Le caratteristiche periodiche degli elementi

Il raggio atomico
Si definisce raggio atomico la distanza media tra il nucleo di un atomo e il bordo più esterno della sua nube elettronica. Non è una misura fissa, ma dipende dal tipo di legame e dal contesto chimico.
Il raggio atomico viene anche definito come la metà della distanza tra i nuclei di due atomi, dello stesso elemento.

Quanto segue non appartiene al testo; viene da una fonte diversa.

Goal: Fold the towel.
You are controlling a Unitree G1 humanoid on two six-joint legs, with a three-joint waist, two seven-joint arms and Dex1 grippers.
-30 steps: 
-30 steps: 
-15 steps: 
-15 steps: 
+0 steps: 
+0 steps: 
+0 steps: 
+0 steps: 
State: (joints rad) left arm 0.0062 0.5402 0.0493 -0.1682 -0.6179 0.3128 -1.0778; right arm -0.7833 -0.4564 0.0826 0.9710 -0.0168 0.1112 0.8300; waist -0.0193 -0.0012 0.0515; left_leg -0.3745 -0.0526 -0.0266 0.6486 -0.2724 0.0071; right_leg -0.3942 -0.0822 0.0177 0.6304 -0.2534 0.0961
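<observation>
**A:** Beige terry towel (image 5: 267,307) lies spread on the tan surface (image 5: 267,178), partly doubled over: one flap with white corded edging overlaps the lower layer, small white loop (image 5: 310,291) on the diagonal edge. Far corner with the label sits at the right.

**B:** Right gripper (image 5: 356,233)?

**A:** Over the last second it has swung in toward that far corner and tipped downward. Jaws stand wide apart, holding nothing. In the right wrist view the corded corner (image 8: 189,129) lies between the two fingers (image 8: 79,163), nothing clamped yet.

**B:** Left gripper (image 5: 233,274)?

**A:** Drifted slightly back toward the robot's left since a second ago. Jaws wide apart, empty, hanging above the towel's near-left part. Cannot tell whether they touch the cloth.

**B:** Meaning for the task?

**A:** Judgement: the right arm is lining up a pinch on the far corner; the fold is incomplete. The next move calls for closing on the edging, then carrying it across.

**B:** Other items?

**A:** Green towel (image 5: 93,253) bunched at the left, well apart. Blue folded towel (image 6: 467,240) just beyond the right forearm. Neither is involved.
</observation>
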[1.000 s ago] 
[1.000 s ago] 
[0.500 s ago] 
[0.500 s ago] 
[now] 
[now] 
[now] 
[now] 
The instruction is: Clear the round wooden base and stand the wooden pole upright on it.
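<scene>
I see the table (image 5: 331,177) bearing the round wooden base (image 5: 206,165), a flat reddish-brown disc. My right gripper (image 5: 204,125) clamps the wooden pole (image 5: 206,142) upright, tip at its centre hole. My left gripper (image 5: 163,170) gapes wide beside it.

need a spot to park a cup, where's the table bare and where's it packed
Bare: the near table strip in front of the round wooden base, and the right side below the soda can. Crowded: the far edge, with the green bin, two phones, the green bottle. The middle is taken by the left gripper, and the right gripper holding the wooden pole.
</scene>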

Da questo ne deriva che il raggio atomico dipende dal tipo di legame che si crea tra i due elementi. 
Il raggio atomico diminuisce lungo il periodo.
Questo avviene perché l'azione del nucleo si fa sentire sempre di più e ne consegue una contrazione.
Il raggio atomico aumenta lungo il gruppo.
Questo avviene perché aumentano i livelli energetici portando conseguentemente ad una sua espansione. 
Inoltre gli elettroni appartenenti a livelli energetici precedente "schermano" l'azione del nucleo.
Foto
Cationi → atomi che hanno perso uno o più elettroni. 
I cationi hanno dimensioni minori rispetto all'atomo neutro, questo avviene perché la quantità totale delle cariche positive nel nucleo è maggiore rispetto al totale delle cariche negative date dagli elettroni.
Anioni → atomi che hanno acquistato uno o più elettroni. 
Gli anioni hanno dimensioni maggiori rispetto all'atomo neutro, questo avviene perché la quantità totale delle cariche positive nel nucleo è minore rispetto al totale delle cariche negative date dagli elettroni, e questi, risentendo meno dell'azione del nucleo riescono ad allontanarsi.

Energia di ionizzazione
​L’energia di ionizzazione è l’energia necessaria per strappare un elettrone da un atomo neutro in fase gassosa, formando così un catione.
Energia di prima ionizzazione → energia necessaria a strappare un elettrone all'atomo neutro.
Energia di seconda ionizzazione → energia necessaria a strappare un elettrone ad un atomo che ne ha già perso uno.
Energia di terza ionizzazione → energia necessaria a strappare un elettrone ad un atomo che ne ha già perso due.
A parità di elemento chimico, l'energia di prima ionizzazione è sempre minore dell'energia di seconda ionizzazione, che a sua volta è sempre minore dell'energia di terza ionizzazione.
L'energia di ionizzazione aumenta lungo il periodo.
Questo perché aumentando la carica nucleare gli elettroni risentono maggiormente dell'azione attrattiva del nucleo.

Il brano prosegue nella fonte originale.